• _YOUR GOAL_
Using the records below, quote only the span that opens with the line containing "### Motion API" and closes with the line containing "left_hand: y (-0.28", exactly and inclusively.
-- PROVIDED INFORMATION follows --
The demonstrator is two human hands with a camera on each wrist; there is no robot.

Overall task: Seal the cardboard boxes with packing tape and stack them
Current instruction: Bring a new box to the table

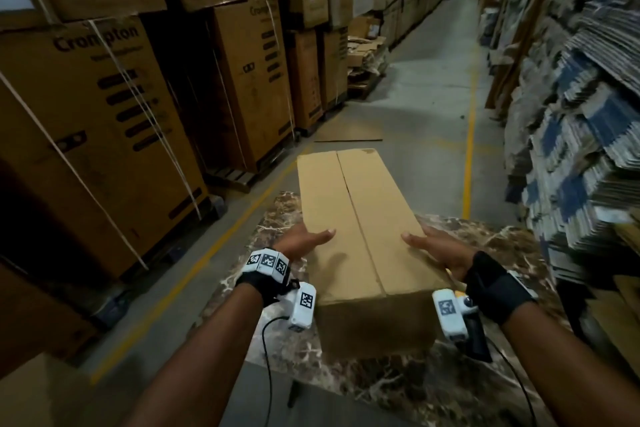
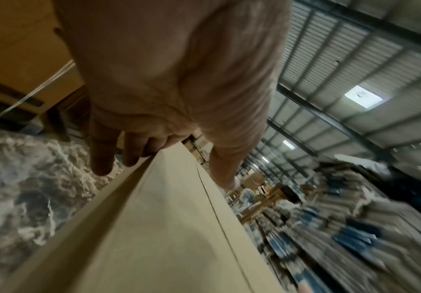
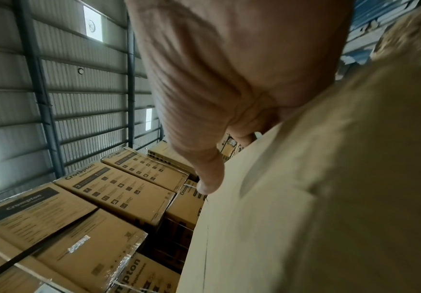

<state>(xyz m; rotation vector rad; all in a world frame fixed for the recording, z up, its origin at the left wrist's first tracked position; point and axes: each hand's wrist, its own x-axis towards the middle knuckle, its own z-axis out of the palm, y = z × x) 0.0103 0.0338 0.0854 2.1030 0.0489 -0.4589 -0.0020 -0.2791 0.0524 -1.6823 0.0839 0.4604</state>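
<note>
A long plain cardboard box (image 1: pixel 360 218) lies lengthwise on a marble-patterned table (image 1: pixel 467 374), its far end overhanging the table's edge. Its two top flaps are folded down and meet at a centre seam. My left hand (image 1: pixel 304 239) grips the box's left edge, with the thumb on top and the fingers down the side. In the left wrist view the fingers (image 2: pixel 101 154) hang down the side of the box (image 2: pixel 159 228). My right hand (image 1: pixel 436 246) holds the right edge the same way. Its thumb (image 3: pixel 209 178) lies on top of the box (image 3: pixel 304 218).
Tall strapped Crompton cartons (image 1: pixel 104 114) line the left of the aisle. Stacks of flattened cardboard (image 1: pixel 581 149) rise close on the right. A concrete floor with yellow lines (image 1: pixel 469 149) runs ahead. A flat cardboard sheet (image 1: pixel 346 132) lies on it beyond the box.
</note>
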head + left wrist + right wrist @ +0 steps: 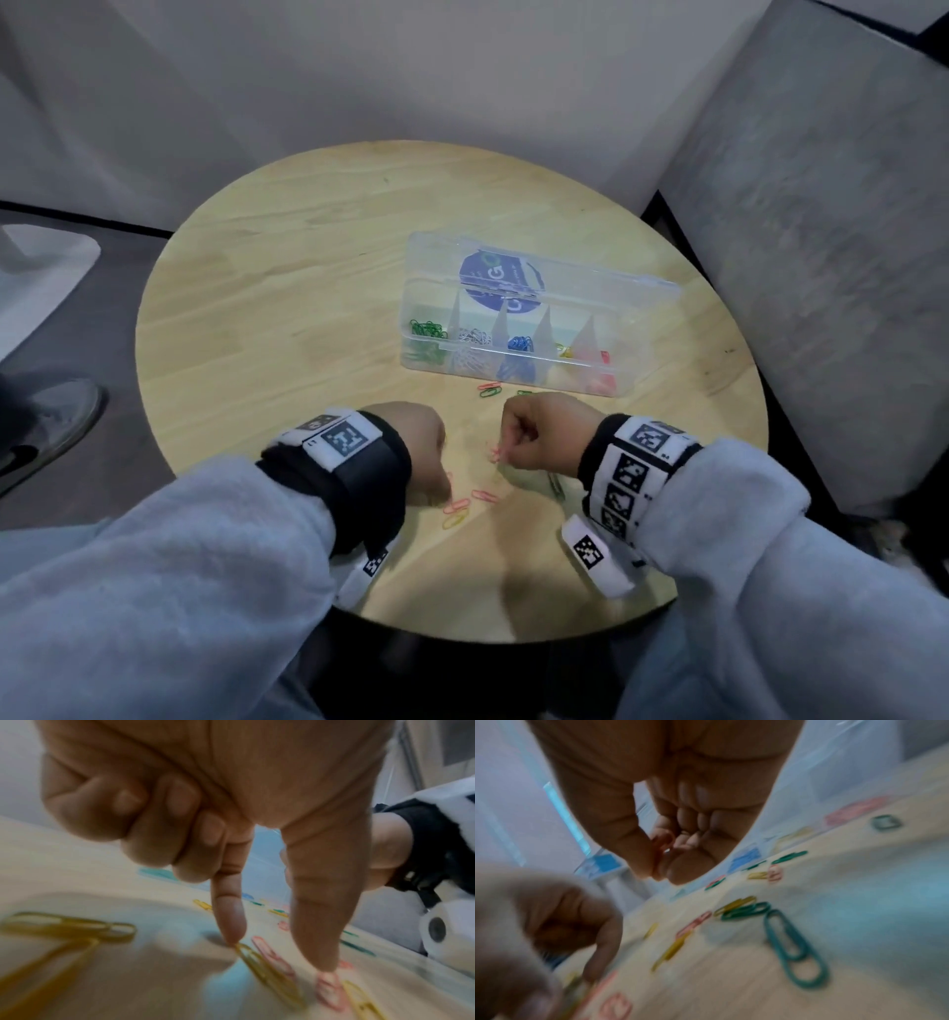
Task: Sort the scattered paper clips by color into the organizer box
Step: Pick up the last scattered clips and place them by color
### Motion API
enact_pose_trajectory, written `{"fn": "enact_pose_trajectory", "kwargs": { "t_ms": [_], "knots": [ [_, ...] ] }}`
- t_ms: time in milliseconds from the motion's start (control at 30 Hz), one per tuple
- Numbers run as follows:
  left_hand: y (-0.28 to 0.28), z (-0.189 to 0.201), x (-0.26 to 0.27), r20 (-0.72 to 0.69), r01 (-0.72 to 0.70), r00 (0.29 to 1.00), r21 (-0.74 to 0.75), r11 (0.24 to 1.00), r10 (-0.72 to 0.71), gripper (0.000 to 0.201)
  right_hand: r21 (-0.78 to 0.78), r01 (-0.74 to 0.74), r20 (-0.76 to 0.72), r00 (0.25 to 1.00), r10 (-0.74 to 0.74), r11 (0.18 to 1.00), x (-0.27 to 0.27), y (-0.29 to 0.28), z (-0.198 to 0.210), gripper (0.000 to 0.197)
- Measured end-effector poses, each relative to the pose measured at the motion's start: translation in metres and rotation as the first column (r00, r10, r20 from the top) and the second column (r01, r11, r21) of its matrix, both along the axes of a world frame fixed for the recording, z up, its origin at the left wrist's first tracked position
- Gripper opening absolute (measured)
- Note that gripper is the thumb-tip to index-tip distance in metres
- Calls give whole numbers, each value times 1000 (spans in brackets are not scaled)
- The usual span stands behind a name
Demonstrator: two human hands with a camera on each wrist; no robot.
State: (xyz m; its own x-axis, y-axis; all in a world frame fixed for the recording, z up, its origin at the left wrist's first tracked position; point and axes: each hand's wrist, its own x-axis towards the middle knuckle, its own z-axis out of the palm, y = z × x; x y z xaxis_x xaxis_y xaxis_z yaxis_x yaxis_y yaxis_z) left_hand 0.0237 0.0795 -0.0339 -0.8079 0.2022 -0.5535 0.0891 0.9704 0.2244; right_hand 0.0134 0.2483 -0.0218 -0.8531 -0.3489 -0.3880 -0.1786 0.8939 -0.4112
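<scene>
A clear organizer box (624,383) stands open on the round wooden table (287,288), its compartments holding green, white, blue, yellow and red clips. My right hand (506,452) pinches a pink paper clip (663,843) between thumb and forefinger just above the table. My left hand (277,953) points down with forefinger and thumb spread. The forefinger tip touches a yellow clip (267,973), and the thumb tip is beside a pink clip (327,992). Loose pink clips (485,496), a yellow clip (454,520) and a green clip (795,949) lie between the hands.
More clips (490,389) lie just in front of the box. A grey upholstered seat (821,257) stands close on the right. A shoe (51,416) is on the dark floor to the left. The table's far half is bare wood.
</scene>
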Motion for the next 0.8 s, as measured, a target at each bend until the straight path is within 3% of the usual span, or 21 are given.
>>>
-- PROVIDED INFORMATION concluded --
• _TASK OUTPUT_
### Motion API
enact_pose_trajectory, written `{"fn": "enact_pose_trajectory", "kwargs": { "t_ms": [_], "knots": [ [_, ...] ] }}`
- t_ms: time in milliseconds from the motion's start (control at 30 Hz), one per tuple
- Numbers run as follows:
  left_hand: y (-0.28 to 0.28), z (-0.189 to 0.201), x (-0.26 to 0.27), r20 (-0.72 to 0.69), r01 (-0.72 to 0.70), r00 (0.29 to 1.00), r21 (-0.74 to 0.75), r11 (0.24 to 1.00), r10 (-0.72 to 0.71), gripper (0.000 to 0.201)

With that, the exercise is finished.